Papers arguing for lab origin languish in pre-print

Meanwhile several scientific papers putting forward the possibility of a lab origin and/or genetic engineering in the virus's history have languished on pre-print websites for some time. Pre-print websites give scientists a chance to air their findings publicly and obtain feedback from peers prior to approaching a journal. In some cases, journals will proactively approach the authors and offer to put forward the paper for peer review with a view to publishing it.

These papers include a study led by Dr Alina Chan of the Broad Institute, MIT, USA. Dr Chan and colleagues explain that SARS-CoV-2, even at very early stages of its detection in humans, was already highly adapted for human infectivity.
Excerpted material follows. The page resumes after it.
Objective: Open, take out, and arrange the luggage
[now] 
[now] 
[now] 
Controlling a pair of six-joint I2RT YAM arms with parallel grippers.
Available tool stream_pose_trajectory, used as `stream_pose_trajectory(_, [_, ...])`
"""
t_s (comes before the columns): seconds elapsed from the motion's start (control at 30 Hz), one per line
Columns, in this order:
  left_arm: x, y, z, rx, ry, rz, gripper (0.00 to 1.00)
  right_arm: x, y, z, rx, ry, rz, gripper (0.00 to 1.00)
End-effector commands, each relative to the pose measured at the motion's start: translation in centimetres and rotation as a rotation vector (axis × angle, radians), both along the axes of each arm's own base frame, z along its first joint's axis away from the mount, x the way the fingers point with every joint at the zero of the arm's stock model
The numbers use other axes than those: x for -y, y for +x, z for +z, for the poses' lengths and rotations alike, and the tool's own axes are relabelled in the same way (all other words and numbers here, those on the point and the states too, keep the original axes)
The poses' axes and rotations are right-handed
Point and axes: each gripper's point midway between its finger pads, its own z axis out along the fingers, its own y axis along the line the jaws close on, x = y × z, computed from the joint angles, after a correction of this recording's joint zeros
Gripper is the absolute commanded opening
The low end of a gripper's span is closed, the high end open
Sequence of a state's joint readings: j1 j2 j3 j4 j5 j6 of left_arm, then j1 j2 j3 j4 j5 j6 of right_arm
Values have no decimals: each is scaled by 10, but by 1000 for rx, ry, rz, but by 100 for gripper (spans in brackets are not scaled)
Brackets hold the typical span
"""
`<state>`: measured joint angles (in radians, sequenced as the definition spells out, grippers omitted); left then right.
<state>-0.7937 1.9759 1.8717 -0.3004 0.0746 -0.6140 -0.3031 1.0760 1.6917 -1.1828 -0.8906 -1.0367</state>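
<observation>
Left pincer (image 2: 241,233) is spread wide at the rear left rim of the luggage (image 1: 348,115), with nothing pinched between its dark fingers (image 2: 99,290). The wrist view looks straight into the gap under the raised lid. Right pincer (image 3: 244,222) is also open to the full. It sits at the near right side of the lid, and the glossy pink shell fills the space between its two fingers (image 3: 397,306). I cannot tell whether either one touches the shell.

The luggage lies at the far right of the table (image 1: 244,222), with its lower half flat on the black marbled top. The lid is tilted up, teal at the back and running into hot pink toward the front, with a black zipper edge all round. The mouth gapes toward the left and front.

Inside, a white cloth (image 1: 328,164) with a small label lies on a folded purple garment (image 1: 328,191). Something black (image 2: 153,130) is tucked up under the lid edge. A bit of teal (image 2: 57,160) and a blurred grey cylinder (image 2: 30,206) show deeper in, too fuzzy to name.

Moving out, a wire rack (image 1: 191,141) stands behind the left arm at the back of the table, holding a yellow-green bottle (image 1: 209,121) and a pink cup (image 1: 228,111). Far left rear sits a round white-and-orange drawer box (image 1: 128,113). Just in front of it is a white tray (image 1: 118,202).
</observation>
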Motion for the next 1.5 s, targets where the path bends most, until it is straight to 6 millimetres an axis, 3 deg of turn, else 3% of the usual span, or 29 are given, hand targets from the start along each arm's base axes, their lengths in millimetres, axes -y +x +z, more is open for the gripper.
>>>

In this respect it is different from the earlier SARS virus, SARS-CoV (sometimes now called SARS-CoV-1), which caused a human epidemic in 2003. The earlier SARS-CoV was initially far less well adapted to infecting humans and had to acquire mutations gained though many rounds of infectious cycles to reach peak infectivity. This type of progressive adaptation (mutation and selection) is exactly what is expected to happen in animal-to-human virus disease transmission. The fact that there is no evidence as yet for SARS-COV-2 having adapted in this way casts doubt on the zoonosis theory of the virus’s origin. Dr Chan and colleagues conclude that the possibility of a lab escape "should be considered regardless of how likely or unlikely".

Another study, led by Dr Nikolai Petrovsky at Flinders University in Australia, similarly concludes, "Overall, the data indicates that SARS-CoV-2 is uniquely adapted to infect humans, raising questions as to whether it arose in nature by a rare chance event or whether its origins lie elsewhere." The authors conclude that the possibility cannot be excluded that "SARS-CoV-2 was created by a recombination event that occurred inadvertently or consciously in a laboratory handling coronaviruses, with the new virus then accidentally released into the local human population".

Yet another paper available only in pre-print form, authored by Rossana Segreto of the University of Innsbruck, is baldly titled, "Is considering a genetic manipulation origin for SARS-CoV-2 a conspiracy theory that must be censored?"

Segreto argues, "Genetic manipulation of SARS-CoV-2 may have been carried out in any laboratory in the world with access to the backbone sequence and the necessary equipment. New technologies based on synthetic genetics platforms even allow the reconstruction of viruses based on their genomic sequence, without the need of a natural isolate [of the virus]."

However, she adds, "Unfortunately, theories that consider a possible artificial origin for SARS-CoV-2 are censored by international scientific journals as they seem to support conspiracy theories."

Of course, it's possible that these papers are currently in the process of being published by journals. But we're not holding our breath. The fact that so much scientific evidence of lab origin and genetic engineering is being withheld from the peer-reviewed literature will doubtless contribute to the frequently claimed scientific "consensus" that the virus has a natural origin. But in reality, there is no consensus – just censorship of scientists who support a lab origin theory.

* Minerva explains, "A spike protein is a part of the virus attached to the surface of the virus. The spike protein is used by the virus when it enters cells, enabling it to stick in humans. The properties of the spike determine which receptors a virus can utilise and thus which cells the virus can enter to create illness."